Hi Wayan,
There isn't any limit to the number of cases per se, but you should be very careful with the three parameters.
The first you have no control over, and it's the number of unique items in your dataset. You won't be able to do the same type of analysis if you have 1,000,000 products as you would if you have 1,000 products in your database.
The second parameter is the MINIMUM_SUPPORT. Always start by setting this to a high number (0.50) , and then decrease this until you find the right setting for your case.
The third parameter is the MAXIMUM_ITEMSET_SIZE. If you set this to 2 you will only look at pairwise correlation, something that's prudent if you have millions of different products. I think the default is 3 and it may be too high in your case.

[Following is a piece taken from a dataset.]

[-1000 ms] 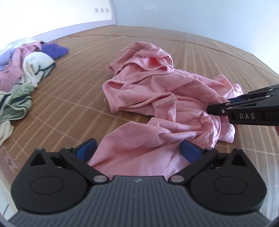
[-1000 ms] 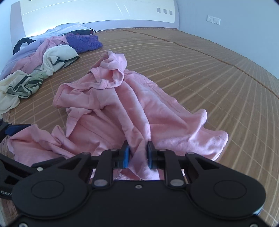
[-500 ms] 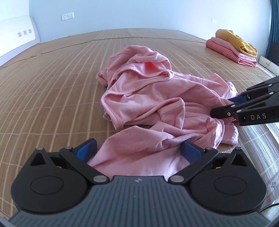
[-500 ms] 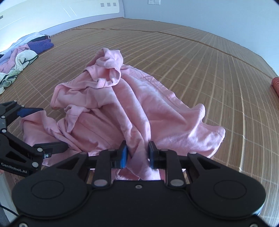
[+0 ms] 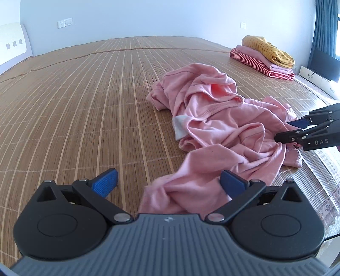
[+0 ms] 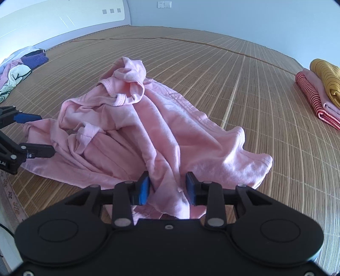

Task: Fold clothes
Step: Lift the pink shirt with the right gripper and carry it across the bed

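The left gripper [image 5: 167, 182] stands wide open, its blue pads [image 5: 105, 183] well apart. A bunched corner of the pink garment [image 5: 221, 127] lies between them; the right pad touches the cloth, the left pad is clear of it. The right gripper [image 6: 167, 186] has just been opening: its jaws stand at a narrow gap with a fold of the pink garment [image 6: 148, 135] between them. Whether the pads still press on the cloth cannot be told.

The garment lies crumpled on the bamboo mat [image 5: 85, 95], spread between the two grippers.

Legible writing: the letters "DAS" in white on the side of the right gripper [image 5: 297, 129], readable in the left wrist view. In the right wrist view the left gripper [image 6: 29, 133] carries lettering cut off at the frame edge; only ".AI" reads.

Farther off, a folded stack [image 5: 263, 57] rests near the mat's far right edge: red-striped at the bottom, pink in the middle, mustard-striped on top. Both views show it.

Only the right wrist view shows the loose clothes pile [image 6: 19, 72] at far left and the white headboard panel [image 6: 63, 17]. Only the left wrist view shows the blue curtain [image 5: 323, 29].
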Motion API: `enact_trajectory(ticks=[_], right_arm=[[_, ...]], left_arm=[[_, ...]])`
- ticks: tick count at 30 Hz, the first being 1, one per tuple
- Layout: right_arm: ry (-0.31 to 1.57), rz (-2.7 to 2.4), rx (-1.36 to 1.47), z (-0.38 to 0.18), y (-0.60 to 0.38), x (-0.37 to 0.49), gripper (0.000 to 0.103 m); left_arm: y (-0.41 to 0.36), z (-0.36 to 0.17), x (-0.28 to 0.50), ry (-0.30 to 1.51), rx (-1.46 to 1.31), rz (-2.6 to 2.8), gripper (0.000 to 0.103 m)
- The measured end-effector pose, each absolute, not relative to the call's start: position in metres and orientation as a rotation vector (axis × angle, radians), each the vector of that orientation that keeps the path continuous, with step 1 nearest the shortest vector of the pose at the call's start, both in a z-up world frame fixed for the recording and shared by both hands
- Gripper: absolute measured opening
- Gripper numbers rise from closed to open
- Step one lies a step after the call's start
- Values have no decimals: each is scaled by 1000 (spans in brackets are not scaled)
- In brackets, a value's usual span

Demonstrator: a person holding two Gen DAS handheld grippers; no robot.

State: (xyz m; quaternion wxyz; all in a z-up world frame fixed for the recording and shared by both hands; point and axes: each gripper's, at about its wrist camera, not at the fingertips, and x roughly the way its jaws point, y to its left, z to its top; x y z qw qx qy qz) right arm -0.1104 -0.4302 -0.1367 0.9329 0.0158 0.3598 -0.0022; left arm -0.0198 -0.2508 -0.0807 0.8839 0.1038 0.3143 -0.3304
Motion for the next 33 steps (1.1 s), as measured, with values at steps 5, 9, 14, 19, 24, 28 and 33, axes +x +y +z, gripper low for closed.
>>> enact_trajectory(ticks=[5,9,14,19,24,28,33], right_arm=[[700,-123,-6,-140,-469,-114,64],[612,-225,14,-140,-495,-97,64],[531,-404,-92,-140,-500,-89,59],[393,-290,-17,-104,-467,-123,61],[433,73,106,-103,-428,-125,62],[483,99,-27,-119,-393,-110,62],[499,86,-3,-124,-403,-100,11]], left_arm=[[-248,-76,-19,634,222,-685,103],[-230,-77,-21,651,208,-671,103],[-215,-78,-20,663,204,-652,103],[-205,-75,-19,661,173,-650,103],[-206,-78,-20,680,177,-652,103],[-213,-79,-23,668,205,-655,103],[-216,-80,-22,674,207,-654,103]])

Unfortunately the algorithm is limited to the fact that the results have to fit in main memory. It uses a clever datastructure for this, but still, it's not unlimited.
Hope this helps,
Jesper Lind
Microsoft Research
[quoted text, click to view] >
> Hi Jamie and All,
>
>
>
> I have been using SQL Server 2005 data mining for quite a while. They work
> fine until recently when I use a big database. For example for the market
> basket analysis, we have 3.6 million of cases and it failed to process the
> mining model. It ran for 2 days and the server was still processing (but it
> actually looked freezing). Is there any limitation on the number of cases
> for this algorithm? I am sure there is no such kind of limitation. So then
> something wrong with our data or the mining model? The mining structure is
> very simple and it is similar with the sample from Jamie's book on Data
> Mining with SQL Server 2005.
>
>
>
> Thanks,
>
> Wayan
>